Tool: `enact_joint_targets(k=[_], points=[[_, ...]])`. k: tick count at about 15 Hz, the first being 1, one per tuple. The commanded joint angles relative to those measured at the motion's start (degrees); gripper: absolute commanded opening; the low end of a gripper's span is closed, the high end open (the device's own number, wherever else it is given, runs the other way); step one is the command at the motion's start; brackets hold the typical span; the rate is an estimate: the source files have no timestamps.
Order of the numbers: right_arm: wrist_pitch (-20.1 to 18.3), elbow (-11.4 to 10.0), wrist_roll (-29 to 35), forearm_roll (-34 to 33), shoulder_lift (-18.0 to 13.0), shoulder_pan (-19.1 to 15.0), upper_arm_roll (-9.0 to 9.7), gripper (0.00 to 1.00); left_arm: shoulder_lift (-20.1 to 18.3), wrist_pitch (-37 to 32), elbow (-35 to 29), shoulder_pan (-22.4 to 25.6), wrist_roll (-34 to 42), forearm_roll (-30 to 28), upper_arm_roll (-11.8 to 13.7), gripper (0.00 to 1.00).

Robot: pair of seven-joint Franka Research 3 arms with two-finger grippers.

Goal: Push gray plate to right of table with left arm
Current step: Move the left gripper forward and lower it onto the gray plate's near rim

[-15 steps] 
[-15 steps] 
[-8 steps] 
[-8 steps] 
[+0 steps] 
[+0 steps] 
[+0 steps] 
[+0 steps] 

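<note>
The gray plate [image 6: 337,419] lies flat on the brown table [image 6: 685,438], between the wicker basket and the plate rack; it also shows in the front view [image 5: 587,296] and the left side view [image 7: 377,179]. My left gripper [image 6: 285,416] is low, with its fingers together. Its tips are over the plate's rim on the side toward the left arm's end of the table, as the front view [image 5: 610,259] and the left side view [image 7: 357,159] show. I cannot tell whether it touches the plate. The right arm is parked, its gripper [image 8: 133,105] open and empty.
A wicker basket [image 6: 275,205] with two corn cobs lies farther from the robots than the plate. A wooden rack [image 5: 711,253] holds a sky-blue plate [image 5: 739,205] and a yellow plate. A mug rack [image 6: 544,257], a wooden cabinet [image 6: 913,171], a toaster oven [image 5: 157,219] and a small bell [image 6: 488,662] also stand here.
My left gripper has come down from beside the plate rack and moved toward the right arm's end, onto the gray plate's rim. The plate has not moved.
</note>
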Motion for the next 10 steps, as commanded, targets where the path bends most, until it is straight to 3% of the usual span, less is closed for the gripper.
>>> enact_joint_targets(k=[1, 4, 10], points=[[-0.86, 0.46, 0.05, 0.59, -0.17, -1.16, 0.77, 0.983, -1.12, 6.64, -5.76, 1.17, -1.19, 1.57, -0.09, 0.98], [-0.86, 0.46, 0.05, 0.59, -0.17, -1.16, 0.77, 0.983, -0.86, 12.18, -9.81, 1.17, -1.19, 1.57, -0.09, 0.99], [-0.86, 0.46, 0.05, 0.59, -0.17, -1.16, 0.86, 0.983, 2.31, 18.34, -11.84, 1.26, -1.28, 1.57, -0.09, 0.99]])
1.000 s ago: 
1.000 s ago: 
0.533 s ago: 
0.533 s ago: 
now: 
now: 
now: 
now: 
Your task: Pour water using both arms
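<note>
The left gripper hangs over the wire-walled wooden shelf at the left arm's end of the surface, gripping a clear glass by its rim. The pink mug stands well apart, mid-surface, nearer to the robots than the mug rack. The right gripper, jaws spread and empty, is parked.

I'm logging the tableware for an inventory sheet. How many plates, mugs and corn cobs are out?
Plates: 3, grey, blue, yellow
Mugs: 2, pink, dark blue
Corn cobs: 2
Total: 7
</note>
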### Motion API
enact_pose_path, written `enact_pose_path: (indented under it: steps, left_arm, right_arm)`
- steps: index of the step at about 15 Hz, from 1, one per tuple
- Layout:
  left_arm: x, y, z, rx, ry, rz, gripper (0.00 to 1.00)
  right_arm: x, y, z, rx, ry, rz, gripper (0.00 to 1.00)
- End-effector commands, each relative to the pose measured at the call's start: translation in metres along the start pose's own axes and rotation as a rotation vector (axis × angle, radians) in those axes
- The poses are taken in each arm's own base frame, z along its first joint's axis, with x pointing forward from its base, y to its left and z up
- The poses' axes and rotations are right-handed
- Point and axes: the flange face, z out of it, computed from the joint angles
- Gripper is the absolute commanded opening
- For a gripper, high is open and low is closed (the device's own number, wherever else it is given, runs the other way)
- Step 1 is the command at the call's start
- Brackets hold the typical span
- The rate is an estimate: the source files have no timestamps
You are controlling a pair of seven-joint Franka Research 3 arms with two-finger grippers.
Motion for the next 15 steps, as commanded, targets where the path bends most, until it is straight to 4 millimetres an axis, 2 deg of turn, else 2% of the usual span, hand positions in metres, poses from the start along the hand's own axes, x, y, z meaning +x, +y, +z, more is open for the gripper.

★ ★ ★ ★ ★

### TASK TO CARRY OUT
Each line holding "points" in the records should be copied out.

### RESULT FOR THIS TASK
Tool: `enact_joint_targets(k=[_], points=[[_, ...]])`. k: tick count at about 15 Hz, the first being 1, one per tuple. The commanded joint angles relative to those measured at the motion's start (degrees); gripper: absolute commanded opening; the low end of a gripper's span is closed, the high end open (the device's own number, wherever else it is given, runs the other way); step one is the command at the motion's start; brackets hold the typical span; the rate is an estimate: the source files have no timestamps.
>>> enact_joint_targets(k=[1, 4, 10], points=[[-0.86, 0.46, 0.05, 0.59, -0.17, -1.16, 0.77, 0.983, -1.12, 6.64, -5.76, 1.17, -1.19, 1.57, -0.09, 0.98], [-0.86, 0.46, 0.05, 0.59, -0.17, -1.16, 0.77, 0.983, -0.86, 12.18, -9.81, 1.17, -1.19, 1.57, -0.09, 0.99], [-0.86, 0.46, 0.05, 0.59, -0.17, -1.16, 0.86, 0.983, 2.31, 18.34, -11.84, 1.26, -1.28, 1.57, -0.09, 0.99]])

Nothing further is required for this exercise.